Vivekachudamani
Part 14 · Recognizing the jivanmukta, the whole Brahman held in the heart · Shlokas 408-440
First a three-shloka refrain that holds up one and the same picture three times over, the whole Brahman kept in the heart. Then that celebrated four-rung ladder that climbs from dispassion to peace. And at the end, what a liberated man walking and moving about on the ground is like within, set out in sixteen exact marks.

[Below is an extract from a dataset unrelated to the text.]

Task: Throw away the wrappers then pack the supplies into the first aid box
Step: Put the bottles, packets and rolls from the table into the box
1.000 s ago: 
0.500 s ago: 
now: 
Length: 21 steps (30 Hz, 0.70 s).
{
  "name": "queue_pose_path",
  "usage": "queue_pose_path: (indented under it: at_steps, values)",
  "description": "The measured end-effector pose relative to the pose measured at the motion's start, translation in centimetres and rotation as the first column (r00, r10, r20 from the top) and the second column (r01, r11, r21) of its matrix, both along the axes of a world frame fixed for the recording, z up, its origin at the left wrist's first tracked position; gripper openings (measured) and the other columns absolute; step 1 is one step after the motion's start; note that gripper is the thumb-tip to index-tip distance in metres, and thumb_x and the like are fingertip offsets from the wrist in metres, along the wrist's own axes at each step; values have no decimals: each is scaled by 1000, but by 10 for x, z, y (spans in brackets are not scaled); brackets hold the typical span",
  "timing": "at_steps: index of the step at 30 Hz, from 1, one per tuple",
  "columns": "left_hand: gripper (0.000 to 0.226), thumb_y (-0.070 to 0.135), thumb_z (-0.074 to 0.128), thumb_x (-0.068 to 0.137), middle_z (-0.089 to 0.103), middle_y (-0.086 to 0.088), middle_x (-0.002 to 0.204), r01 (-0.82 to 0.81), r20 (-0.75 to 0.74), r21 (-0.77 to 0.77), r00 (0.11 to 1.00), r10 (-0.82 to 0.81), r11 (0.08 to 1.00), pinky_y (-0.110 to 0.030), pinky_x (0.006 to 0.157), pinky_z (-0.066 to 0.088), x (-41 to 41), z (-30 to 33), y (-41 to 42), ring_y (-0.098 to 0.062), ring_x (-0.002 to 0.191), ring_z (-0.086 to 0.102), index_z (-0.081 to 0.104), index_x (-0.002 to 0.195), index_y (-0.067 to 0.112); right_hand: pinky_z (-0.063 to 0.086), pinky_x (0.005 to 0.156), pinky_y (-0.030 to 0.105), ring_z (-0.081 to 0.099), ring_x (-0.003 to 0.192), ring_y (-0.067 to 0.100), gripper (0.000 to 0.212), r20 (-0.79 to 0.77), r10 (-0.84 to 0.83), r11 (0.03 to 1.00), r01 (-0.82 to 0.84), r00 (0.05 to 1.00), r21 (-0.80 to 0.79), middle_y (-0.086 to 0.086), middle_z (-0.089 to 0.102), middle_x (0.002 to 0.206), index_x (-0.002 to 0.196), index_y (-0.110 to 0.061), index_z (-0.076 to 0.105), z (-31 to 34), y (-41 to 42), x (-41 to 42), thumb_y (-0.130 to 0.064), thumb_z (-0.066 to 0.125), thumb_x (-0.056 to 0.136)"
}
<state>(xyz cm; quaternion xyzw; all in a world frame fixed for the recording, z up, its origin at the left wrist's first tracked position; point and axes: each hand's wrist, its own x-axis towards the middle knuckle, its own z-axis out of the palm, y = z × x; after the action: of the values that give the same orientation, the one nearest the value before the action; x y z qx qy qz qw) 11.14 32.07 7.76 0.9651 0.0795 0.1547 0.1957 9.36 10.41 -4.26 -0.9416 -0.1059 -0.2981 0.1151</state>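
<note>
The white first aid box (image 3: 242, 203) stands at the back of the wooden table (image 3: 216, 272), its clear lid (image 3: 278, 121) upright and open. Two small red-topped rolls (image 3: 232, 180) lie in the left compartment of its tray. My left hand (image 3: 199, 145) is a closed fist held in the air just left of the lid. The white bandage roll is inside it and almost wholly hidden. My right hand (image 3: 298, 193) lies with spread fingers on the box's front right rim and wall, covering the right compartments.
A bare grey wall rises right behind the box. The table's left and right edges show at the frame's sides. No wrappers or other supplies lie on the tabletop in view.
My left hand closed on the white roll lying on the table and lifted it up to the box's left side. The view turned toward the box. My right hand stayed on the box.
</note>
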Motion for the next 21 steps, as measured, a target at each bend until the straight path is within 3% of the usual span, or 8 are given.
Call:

The method of samadhi and the verdict of non-duality built up until now arrive at one particular place, at a single picture. The guru lifts a line that will return three times over: the wise man holds the whole Brahman in the heart, in samadhi. Here “kalayati”, to hold, speaks of cradling more than of doing, as if the heart were a vessel and Brahman rested inside it, filled with ease. For the first time Brahman is described this way: ceaseless awareness, the form of bliss alone, matchless, past every bound, eternally free, still and without striving, like a boundless sky, partless and free of all variance.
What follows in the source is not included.